- **Instructions for the task**
In the copy, include every entry exactly but none of the images.

- **Data for this exercise**
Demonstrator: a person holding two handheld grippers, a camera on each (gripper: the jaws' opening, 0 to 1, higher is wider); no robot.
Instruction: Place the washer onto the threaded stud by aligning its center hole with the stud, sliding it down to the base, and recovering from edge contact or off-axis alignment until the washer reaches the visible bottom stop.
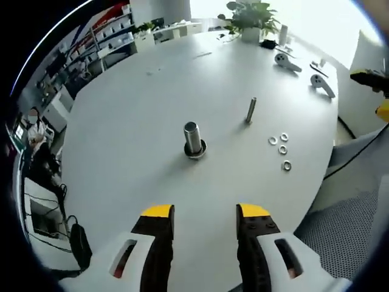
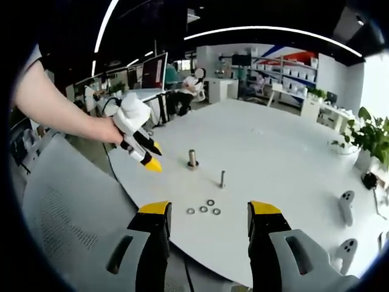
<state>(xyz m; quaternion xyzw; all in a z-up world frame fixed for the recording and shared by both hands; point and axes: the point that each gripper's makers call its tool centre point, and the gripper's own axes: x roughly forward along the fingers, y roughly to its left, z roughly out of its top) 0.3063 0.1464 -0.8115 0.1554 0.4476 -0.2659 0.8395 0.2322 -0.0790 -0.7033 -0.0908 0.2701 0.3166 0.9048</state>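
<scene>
A thin threaded stud (image 1: 250,111) stands upright on the white round table (image 1: 134,103). Several loose washers (image 1: 281,149) lie just to its right. A thicker metal cylinder on a round base (image 1: 193,139) stands left of the stud. My left gripper (image 1: 205,213) is open and holds nothing, hovering short of the cylinder. In the right gripper view, my right gripper (image 2: 209,210) is open and holds nothing, at the table's near edge just before the washers (image 2: 203,209). Beyond them stand the stud (image 2: 222,178) and the cylinder (image 2: 192,159). The left gripper (image 2: 153,157), held by a person's hand, hangs at the left.
A potted plant (image 1: 249,18) and two white controllers (image 1: 287,61) sit at the table's far side. A grey mesh chair (image 1: 340,225) is beside the table edge near the washers. Desks and shelves stand further back in the office (image 2: 243,79).
</scene>
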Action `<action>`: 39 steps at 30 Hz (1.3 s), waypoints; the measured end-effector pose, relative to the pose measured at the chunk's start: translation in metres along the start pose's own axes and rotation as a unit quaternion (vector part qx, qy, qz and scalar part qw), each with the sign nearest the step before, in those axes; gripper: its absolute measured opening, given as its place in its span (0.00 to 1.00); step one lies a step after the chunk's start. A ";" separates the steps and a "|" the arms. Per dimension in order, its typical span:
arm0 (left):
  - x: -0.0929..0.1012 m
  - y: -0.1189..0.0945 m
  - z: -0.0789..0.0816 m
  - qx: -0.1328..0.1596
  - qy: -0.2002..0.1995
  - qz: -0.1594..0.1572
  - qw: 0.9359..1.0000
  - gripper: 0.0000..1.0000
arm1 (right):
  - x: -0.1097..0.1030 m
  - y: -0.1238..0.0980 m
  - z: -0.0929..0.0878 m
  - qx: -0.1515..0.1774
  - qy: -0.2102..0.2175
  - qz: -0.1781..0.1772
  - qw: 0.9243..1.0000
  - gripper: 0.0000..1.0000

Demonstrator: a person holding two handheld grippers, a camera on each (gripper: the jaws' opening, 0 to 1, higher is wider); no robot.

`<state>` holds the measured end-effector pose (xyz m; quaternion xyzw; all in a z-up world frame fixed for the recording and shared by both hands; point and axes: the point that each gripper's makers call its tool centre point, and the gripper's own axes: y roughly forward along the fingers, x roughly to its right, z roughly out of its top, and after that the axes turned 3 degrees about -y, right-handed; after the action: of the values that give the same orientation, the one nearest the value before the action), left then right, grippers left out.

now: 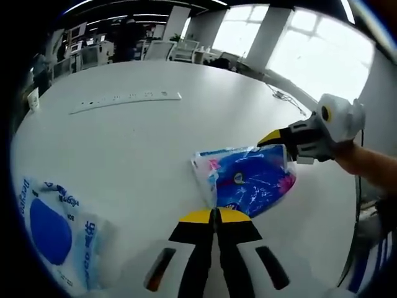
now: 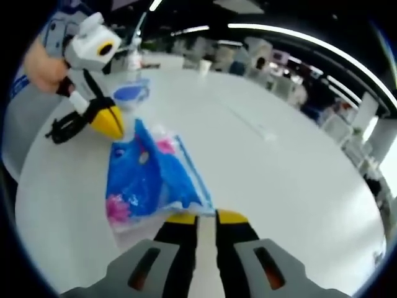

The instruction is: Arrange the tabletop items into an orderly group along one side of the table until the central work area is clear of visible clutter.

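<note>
Left claw [image 1: 216, 214], yellow-tipped black jaws pressed together at bottom centre of the left gripper view, pinching the near edge of a crinkly blue and pink plastic packet [image 1: 248, 180] lying on the white round counter [image 1: 136, 143]. Same claw seen from across in the right gripper view, upper left [image 2: 111, 124], yellow tip at the packet's far end, held by a hand [image 2: 43, 65].

Right claw [image 2: 198, 218] at bottom centre of the right gripper view, jaws a narrow gap apart; tips at the packet's [image 2: 146, 180] near edge, whether they grip it I cannot tell. In the left gripper view it enters from the right [image 1: 273, 138], yellow tip touching the packet's upper right corner.

Lower left of the left gripper view: a clear plastic pouch with a blue oval print [image 1: 59, 233], flat on the counter, well apart from the packet. Upper left: a long white power strip [image 1: 124, 101] lying flat. Right gripper view, upper left: the blue-print pouch [image 2: 131, 94] just past the left claw.
</note>
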<state>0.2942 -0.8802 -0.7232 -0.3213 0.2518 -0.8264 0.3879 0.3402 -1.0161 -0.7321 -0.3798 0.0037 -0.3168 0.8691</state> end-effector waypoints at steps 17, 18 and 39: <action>-0.007 -0.006 0.024 0.065 0.049 0.031 0.996 0.74 | 0.014 -0.027 -0.020 -0.008 0.084 -0.079 0.993 0.56; -0.007 -0.007 0.027 0.069 0.060 0.029 0.995 0.78 | 0.017 -0.030 -0.023 -0.014 0.100 -0.089 0.991 0.63; -0.006 -0.052 0.052 0.115 0.109 0.035 0.987 0.99 | 0.011 -0.074 -0.003 0.057 0.170 -0.143 0.973 0.84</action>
<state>0.3102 -0.8540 -0.6556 -0.1736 0.2073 -0.8658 0.4211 0.3074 -1.0621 -0.6825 -0.2669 0.0792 -0.4976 0.8215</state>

- **Result of this exercise**
Demonstrator: a person holding two handheld grippers, a camera on each (gripper: the jaws' opening, 0 to 1, higher is wider); no robot.
Instruction: Place the washer onto the threaded stud by aligning its center hole with the stud, sliding it down to the base, and recovering from edge contact or off-axis alignment until the washer reaches the visible bottom stop.
<state>(xyz m; quaternion xyzw; all in a z-up world frame fixed for the recording and shared by both hands; point and axes: the point that each gripper's makers call its tool centre point, and the gripper's own axes: x roughly forward along the fingers, y roughly to its left, z roughly out of its top) 0.3063 0.1464 -0.8115 0.1554 0.4476 -0.2659 0.8395 0.2322 -0.0790 -0.7033 -0.0908 0.2701 0.3166 0.9048</state>
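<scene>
A thin threaded stud (image 1: 250,111) stands upright on the white round table (image 1: 134,103). Several loose washers (image 1: 281,149) lie just to its right. A thicker metal cylinder on a round base (image 1: 193,139) stands left of the stud. My left gripper (image 1: 205,213) is open and holds nothing, hovering short of the cylinder. In the right gripper view, my right gripper (image 2: 209,210) is open and holds nothing, at the table's near edge just before the washers (image 2: 203,209). Beyond them stand the stud (image 2: 222,178) and the cylinder (image 2: 192,159). The left gripper (image 2: 153,157), held by a person's hand, hangs at the left.
A potted plant (image 1: 249,18) and two white controllers (image 1: 287,61) sit at the table's far side. A grey mesh chair (image 1: 340,225) is beside the table edge near the washers. Desks and shelves stand further back in the office (image 2: 243,79).
</scene>
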Action `<action>`: 39 steps at 30 Hz (1.3 s), waypoints; the measured end-effector pose, relative to the pose measured at the chunk's start: translation in metres along the start pose's own axes and rotation as a unit quaternion (vector part qx, qy, qz and scalar part qw), each with the sign nearest the step before, in those axes; gripper: its absolute measured opening, given as its place in its span (0.00 to 1.00); step one lies a step after the chunk's start. A ";" separates the steps and a "|" the arms. Per dimension in order, its typical span:
arm0 (left):
  - x: -0.0929..0.1012 m
  - y: -0.1189..0.0945 m
  - z: -0.0789..0.0816 m
  - qx: -0.1328..0.1596
  - qy: -0.2002..0.1995
  - qz: -0.1594..0.1572
  - qw: 0.9359..1.0000
  - gripper: 0.0000..1.0000
arm1 (right):
  - x: -0.1097..0.1030 m
  - y: -0.1238..0.0980 m
  - z: -0.0929..0.0878 m
  - qx: -0.1515..0.1774
  - qy: -0.2102..0.2175
  - qz: -0.1781..0.1772
  - qw: 0.9243..1.0000
  - gripper: 0.0000..1.0000

Demonstrator: a person holding two handheld grippers, a camera on each (gripper: the jaws' opening, 0 to 1, higher is wider); no robot.

`<state>` holds the measured end-effector pose (xyz m; quaternion xyzw; all in a z-up world frame fixed for the recording and shared by both hands; point and axes: the point that each gripper's makers call its tool centre point, and the gripper's own axes: y roughly forward along the fingers, x roughly to its right, z roughly out of its top, and after that the axes turned 3 degrees about -y, right-handed; after the action: of the values that give the same orientation, the one nearest the value before the action), left then right, grippers left out.

now: 
now: 

The instruction is: Arrange the tabletop items into an orderly group along one side of the table until the central work area is clear of visible clutter.

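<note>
Left claw [image 1: 216, 214], yellow-tipped black jaws pressed together at bottom centre of the left gripper view, pinching the near edge of a crinkly blue and pink plastic packet [image 1: 248, 180] lying on the white round counter [image 1: 136, 143]. Same claw seen from across in the right gripper view, upper left [image 2: 111, 124], yellow tip at the packet's far end, held by a hand [image 2: 43, 65].

Right claw [image 2: 198, 218] at bottom centre of the right gripper view, jaws a narrow gap apart; tips at the packet's [image 2: 146, 180] near edge, whether they grip it I cannot tell. In the left gripper view it enters from the right [image 1: 273, 138], yellow tip touching the packet's upper right corner.

Lower left of the left gripper view: a clear plastic pouch with a blue oval print [image 1: 59, 233], flat on the counter, well apart from the packet. Upper left: a long white power strip [image 1: 124, 101] lying flat. Right gripper view, upper left: the blue-print pouch [image 2: 131, 94] just past the left claw.
</note>
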<state>0.2942 -0.8802 -0.7232 -0.3213 0.2518 -0.8264 0.3879 0.3402 -1.0161 -0.7321 -0.3798 0.0037 -0.3168 0.8691</state> end-effector waypoints at steps 17, 18 and 39: <action>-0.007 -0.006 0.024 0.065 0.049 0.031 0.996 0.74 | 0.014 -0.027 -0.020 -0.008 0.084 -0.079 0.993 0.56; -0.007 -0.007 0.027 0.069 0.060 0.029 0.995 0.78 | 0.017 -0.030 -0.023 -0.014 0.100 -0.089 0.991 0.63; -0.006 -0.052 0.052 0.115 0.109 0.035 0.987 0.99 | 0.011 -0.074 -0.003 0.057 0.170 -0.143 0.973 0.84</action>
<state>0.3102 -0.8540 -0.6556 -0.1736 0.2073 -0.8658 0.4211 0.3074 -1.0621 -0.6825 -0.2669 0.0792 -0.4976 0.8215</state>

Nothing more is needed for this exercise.